Content starts

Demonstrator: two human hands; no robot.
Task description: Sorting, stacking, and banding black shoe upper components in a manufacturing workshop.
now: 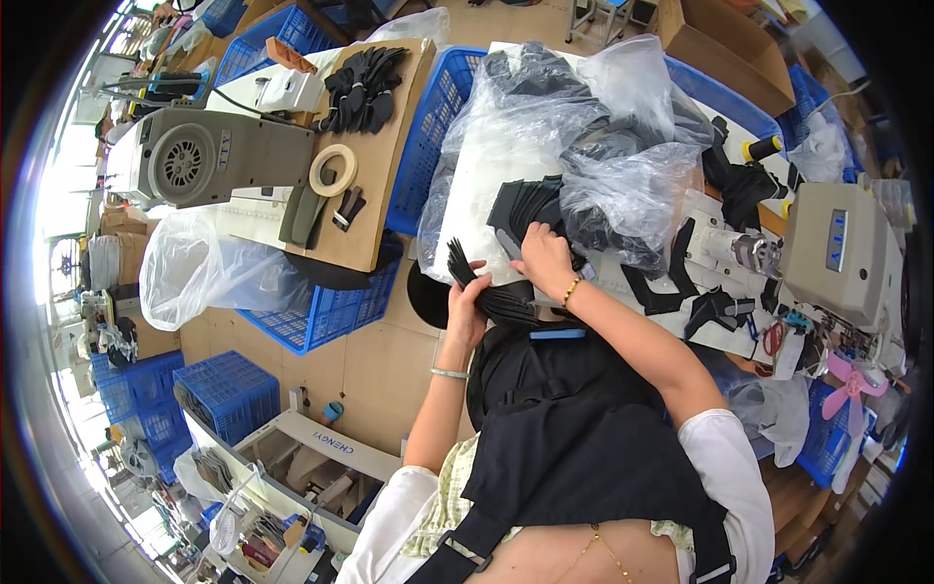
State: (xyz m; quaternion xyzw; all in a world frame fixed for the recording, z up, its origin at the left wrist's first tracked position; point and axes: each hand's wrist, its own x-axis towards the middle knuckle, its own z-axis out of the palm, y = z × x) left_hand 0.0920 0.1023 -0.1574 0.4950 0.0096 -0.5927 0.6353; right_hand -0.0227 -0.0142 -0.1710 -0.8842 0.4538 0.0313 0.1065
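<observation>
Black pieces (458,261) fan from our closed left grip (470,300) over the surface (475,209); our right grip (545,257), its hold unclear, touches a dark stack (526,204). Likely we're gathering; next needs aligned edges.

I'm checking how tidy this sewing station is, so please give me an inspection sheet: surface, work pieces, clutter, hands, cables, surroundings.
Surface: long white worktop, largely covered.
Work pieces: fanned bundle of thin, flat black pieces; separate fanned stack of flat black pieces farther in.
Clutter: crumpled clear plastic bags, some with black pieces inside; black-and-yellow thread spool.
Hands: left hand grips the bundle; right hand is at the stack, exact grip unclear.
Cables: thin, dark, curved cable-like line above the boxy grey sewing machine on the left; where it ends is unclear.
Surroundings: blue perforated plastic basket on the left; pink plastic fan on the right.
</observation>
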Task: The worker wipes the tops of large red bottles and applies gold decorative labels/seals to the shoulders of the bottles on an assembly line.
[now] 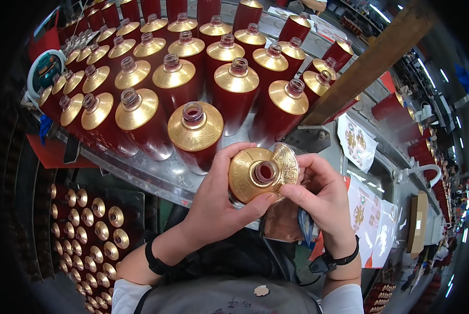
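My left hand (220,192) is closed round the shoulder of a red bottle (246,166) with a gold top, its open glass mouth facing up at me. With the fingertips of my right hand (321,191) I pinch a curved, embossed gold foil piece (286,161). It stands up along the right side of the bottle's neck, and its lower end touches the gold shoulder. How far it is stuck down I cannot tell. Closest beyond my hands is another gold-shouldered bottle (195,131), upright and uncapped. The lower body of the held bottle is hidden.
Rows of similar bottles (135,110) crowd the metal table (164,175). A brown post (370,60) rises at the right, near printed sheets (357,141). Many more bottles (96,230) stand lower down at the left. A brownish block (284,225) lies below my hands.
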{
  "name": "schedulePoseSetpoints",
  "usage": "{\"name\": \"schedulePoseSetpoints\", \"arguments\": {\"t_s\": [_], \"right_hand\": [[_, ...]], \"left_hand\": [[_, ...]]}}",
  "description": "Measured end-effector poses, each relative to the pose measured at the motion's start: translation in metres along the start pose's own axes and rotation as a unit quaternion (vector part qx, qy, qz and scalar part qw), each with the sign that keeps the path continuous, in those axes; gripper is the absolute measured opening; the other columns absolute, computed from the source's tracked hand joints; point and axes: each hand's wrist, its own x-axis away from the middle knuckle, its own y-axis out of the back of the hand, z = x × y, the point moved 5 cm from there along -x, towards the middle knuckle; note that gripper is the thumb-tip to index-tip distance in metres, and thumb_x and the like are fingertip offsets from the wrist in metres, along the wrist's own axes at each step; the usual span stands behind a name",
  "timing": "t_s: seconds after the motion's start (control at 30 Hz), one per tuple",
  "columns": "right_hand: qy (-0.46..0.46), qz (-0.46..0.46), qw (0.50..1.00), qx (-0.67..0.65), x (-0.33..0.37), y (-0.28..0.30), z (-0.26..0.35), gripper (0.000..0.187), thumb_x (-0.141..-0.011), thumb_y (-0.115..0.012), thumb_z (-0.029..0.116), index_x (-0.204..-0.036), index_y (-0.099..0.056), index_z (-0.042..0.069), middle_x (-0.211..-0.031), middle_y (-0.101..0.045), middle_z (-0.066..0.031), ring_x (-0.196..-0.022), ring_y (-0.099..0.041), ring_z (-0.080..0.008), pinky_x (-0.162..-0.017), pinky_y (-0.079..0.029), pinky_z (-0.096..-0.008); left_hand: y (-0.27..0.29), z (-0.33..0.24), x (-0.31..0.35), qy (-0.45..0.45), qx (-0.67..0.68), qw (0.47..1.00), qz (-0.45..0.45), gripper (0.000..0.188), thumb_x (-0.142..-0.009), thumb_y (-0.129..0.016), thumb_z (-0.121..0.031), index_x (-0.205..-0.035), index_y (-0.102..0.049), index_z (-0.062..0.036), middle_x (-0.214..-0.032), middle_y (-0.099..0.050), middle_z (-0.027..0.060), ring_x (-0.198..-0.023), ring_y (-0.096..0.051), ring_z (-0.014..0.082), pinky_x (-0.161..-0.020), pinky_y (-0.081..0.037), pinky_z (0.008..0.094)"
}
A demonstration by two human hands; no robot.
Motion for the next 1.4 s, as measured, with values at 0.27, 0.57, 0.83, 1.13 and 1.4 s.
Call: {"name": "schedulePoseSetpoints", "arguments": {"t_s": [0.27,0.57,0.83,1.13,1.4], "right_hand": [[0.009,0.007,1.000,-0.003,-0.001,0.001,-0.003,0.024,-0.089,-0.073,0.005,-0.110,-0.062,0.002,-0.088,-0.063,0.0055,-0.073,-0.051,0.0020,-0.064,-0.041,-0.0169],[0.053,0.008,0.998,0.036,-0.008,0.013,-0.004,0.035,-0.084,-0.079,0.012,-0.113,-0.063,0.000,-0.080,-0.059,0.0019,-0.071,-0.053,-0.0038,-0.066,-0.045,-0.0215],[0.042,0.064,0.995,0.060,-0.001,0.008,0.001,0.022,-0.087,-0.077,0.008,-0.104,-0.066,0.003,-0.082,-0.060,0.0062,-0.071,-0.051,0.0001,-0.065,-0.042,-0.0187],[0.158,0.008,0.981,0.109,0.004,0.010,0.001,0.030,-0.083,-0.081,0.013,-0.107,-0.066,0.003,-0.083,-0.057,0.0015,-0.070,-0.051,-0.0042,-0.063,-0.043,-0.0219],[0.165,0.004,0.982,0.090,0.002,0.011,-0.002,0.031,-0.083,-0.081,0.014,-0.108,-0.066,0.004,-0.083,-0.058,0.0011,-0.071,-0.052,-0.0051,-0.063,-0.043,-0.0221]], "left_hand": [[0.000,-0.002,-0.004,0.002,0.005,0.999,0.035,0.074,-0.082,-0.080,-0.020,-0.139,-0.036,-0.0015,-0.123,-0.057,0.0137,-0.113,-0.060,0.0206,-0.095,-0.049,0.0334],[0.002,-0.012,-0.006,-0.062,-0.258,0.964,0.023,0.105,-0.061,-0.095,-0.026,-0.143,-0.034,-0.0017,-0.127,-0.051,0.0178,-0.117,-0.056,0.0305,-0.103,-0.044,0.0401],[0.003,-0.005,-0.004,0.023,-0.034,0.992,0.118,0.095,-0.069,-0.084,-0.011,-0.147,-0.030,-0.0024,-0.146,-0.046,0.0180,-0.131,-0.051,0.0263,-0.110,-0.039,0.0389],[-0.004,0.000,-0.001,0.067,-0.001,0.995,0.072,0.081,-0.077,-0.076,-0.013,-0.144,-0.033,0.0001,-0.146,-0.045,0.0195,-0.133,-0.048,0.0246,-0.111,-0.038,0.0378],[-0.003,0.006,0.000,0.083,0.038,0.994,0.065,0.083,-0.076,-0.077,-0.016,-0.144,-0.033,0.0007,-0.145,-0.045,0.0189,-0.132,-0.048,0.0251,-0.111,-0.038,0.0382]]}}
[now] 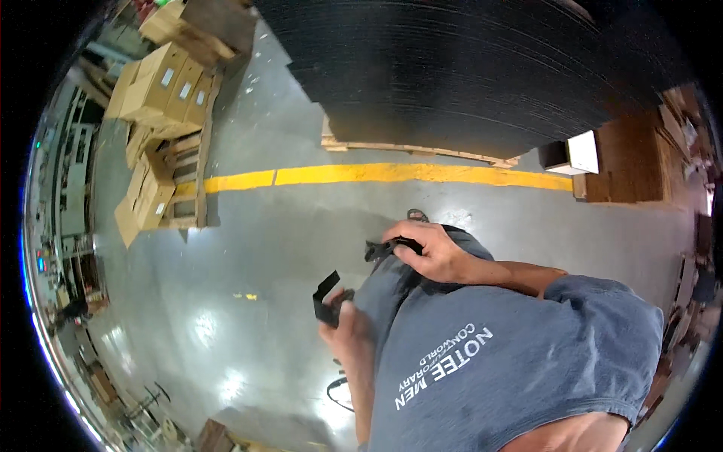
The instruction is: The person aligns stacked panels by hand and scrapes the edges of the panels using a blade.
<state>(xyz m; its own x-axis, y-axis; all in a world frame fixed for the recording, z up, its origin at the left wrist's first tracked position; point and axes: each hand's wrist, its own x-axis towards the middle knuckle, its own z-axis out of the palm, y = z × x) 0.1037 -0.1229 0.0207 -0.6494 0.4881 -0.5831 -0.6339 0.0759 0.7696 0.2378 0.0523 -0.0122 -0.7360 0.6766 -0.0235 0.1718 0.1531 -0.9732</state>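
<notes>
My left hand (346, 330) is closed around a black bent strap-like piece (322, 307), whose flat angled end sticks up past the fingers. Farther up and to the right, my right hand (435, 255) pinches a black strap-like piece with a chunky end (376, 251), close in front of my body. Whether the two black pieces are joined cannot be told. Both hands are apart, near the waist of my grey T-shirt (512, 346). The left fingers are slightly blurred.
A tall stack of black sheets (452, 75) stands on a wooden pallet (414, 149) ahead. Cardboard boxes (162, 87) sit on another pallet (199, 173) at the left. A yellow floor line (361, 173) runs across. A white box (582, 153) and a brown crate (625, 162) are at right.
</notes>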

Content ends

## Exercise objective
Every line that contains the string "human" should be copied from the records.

## Problem solution
Demonstrator: two human hands; no robot.
A demonstration by two human hands; no robot.

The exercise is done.